— Your goal —
Please repeat the records below exactly, from the first line through the line containing "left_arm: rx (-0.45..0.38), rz", and nothing more.

START Given records

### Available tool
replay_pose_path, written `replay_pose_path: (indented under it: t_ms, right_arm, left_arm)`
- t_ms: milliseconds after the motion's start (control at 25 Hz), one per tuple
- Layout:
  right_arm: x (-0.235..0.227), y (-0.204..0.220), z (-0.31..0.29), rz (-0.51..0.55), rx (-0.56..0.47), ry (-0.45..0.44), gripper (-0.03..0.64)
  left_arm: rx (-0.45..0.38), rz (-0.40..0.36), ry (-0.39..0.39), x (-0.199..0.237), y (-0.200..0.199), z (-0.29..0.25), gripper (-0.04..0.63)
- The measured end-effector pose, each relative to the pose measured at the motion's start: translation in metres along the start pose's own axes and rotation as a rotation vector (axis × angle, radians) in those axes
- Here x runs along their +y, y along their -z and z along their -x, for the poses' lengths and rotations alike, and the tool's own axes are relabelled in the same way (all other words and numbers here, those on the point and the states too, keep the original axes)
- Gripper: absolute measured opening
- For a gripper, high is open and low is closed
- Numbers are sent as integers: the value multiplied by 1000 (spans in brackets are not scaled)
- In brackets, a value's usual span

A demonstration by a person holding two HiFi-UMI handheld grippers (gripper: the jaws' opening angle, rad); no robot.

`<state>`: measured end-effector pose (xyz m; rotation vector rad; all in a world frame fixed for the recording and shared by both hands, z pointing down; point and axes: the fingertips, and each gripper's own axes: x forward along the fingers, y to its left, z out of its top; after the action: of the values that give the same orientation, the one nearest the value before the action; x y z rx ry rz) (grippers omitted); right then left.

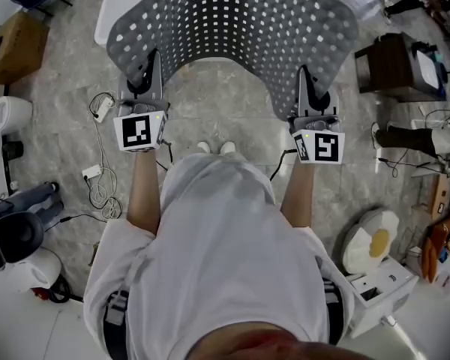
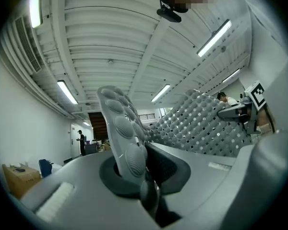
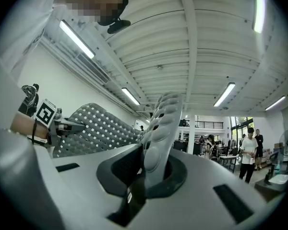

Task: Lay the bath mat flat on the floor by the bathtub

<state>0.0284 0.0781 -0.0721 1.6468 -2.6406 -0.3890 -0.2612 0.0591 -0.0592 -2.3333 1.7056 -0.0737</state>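
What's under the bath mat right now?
Grey tiled floor shows around the bath mat, and a white surface pokes out at its top-left edge. Whatever lies directly beneath is covered.

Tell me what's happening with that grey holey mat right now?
Left gripper and right gripper: jaws shut on near corners. Mat spread between them, not yet laid flat. Cables on floor at left.

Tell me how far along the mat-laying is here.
Done: the bath mat is picked up, with the left gripper and right gripper each shut on its near edge. In hand: it is held spread between them, above the tiled floor. Left: lowering it, laying it flat and letting go.
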Motion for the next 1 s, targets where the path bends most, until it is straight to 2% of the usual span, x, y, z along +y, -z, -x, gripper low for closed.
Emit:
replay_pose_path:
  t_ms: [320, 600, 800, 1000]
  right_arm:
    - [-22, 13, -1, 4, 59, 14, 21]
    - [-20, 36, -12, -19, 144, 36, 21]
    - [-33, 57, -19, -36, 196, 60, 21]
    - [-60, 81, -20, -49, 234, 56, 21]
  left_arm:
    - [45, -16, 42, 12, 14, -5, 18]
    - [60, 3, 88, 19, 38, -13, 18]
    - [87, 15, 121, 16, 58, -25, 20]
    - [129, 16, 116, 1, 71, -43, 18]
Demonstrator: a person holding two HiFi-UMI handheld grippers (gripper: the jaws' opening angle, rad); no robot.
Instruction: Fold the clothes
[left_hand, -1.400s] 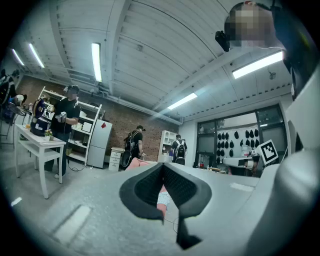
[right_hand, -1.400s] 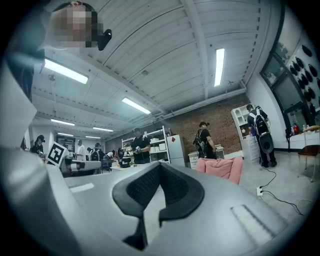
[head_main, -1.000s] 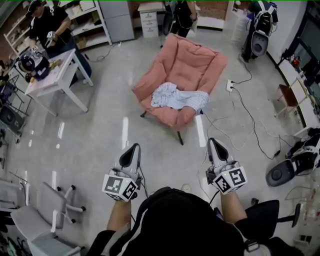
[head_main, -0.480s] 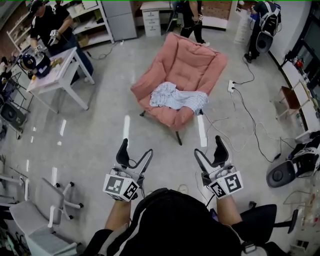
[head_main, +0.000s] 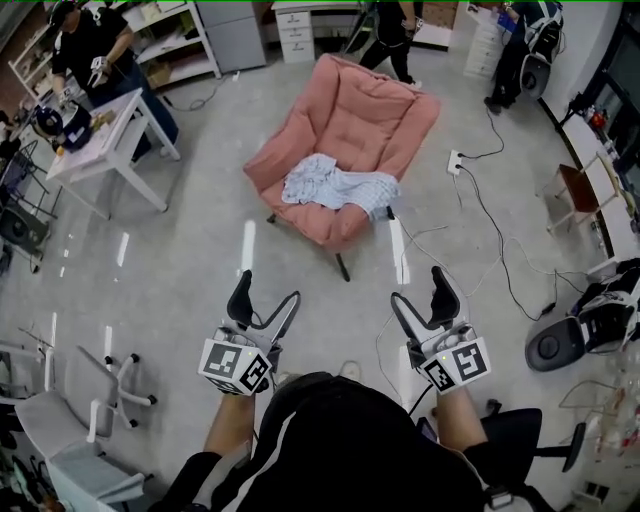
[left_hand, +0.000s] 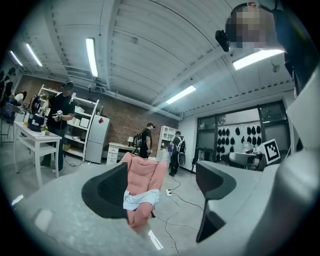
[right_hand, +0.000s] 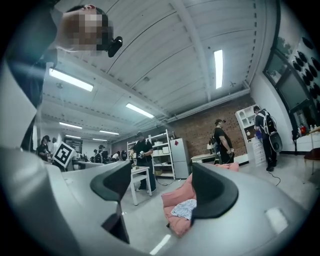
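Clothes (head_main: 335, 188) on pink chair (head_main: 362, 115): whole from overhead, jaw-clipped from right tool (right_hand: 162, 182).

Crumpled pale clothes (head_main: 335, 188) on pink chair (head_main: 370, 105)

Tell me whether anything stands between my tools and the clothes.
Nothing visible does: only floor, with thin cables at the right, separates the left tool and right tool from the clothes on the chair. Both tools' jaws have just been opening, nothing between them.

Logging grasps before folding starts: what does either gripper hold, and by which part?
Nothing. The left gripper and right gripper have just opened, jaws empty; the clothes lie untouched on the chair.
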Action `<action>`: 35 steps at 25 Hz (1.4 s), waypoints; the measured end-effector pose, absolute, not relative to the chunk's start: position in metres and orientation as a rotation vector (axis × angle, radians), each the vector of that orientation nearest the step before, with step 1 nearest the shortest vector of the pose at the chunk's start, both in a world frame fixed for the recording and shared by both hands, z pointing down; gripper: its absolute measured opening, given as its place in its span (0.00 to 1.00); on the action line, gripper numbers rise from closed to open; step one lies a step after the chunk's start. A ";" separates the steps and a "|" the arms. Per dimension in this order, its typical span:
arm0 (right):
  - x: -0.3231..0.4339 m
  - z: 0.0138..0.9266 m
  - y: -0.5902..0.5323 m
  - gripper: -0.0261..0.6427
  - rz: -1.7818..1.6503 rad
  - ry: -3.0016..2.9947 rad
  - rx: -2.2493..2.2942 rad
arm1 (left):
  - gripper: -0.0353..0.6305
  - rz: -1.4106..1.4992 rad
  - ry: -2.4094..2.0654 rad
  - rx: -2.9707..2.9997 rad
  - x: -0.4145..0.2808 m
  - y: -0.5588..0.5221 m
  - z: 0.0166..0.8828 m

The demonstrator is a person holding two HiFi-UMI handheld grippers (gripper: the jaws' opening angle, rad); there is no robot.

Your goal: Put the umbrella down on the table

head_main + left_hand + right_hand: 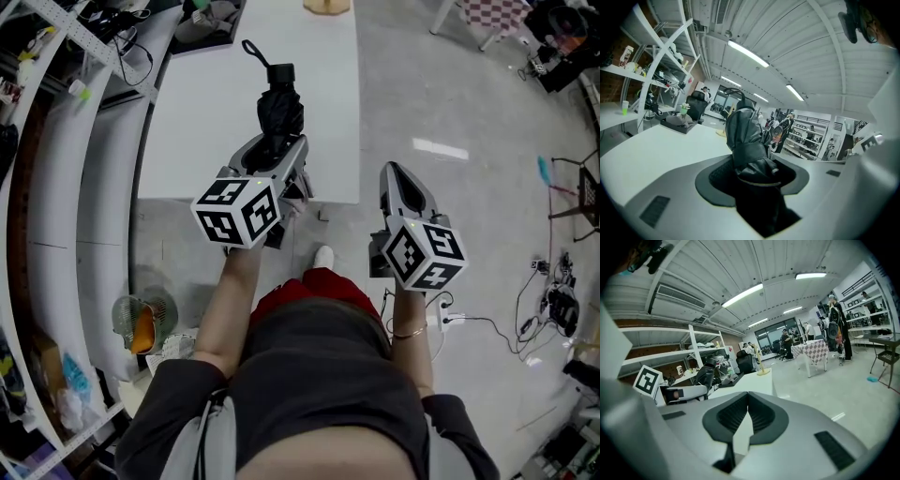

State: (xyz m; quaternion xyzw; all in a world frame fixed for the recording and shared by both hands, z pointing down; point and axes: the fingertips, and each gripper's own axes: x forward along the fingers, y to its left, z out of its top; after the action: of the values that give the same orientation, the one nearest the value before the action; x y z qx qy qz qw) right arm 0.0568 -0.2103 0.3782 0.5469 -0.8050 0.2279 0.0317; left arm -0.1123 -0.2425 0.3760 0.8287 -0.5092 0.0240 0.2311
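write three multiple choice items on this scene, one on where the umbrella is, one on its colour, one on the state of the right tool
1. Where is the umbrella?
A. hanging on a hook
B. between the jaws of the left tool
C. in the right tool

2. What colour is the umbrella?
A. red
B. black
C. yellow

3. How do the right tool's jaws stand?
A. closed tip to tip, nothing between them
B. wide apart
C. clamped on a cup

Answers:
1 B: the left gripper view shows its folded canopy clamped there.
2 B: the fabric and strap are black in both views.
3 A: the right gripper view shows the tips meeting, with nothing held.
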 end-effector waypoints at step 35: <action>0.040 0.415 -0.303 0.07 0.738 -2.473 1.565 | 0.38 0.345 -1.267 2.220 -0.055 -0.333 0.467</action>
State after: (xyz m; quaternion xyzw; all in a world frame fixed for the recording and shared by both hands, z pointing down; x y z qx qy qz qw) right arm 0.0403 -0.3026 0.4155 0.5175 -0.8178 0.2441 0.0618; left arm -0.0546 -0.3334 0.4670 0.8268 -0.4721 0.1285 0.2775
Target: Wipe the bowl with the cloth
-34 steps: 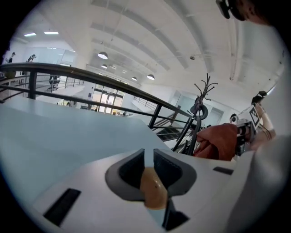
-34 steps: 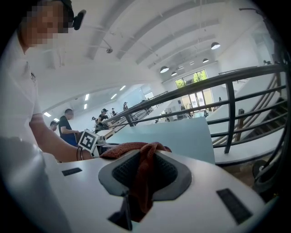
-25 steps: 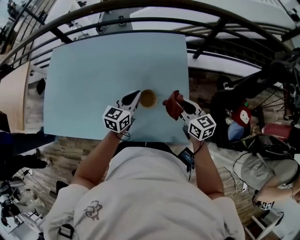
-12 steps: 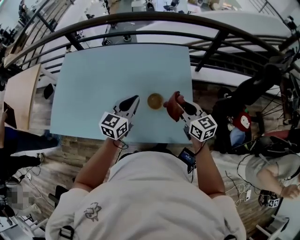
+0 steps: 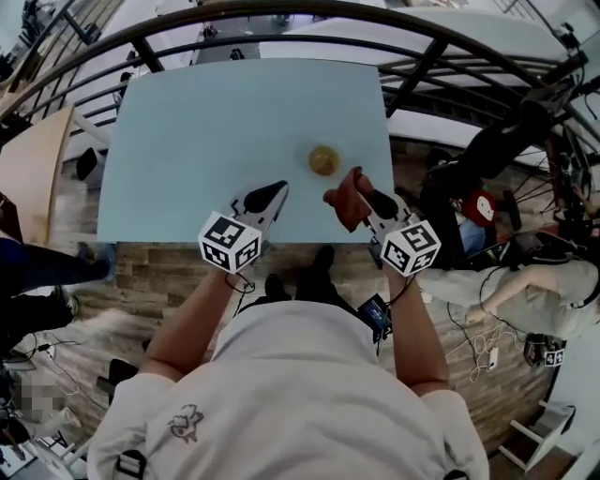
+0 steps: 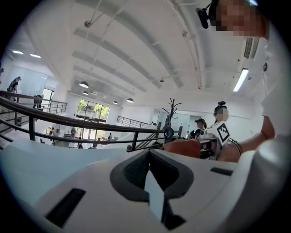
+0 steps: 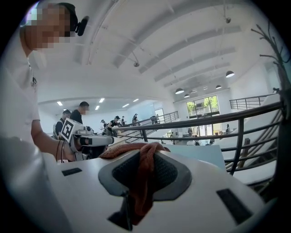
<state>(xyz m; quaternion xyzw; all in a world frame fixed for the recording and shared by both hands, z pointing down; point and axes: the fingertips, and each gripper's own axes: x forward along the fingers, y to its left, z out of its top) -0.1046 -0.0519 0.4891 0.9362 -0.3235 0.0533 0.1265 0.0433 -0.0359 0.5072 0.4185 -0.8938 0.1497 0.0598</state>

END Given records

— Task answer —
### Available tool
replay_pose_path, written `replay_pose_path: (indented under it: t_ms, right_arm, left_arm)`
- t_ms: milliseconds after the motion's start (control at 25 Hz), one per tuple
- Layout:
  right_arm: x (-0.235..0.227), y (-0.204..0.220), z (-0.31..0.29), rz (-0.51..0.55), rx (-0.56..0.47), ry (-0.45..0.44), gripper (-0.03..0.64)
  left_arm: rx (-0.45..0.38), rz (-0.40..0.36), ry (-0.39..0.39), x (-0.199..0.237), y (-0.200..0.199), z (-0.29..0.25), gripper (-0.04..0.63)

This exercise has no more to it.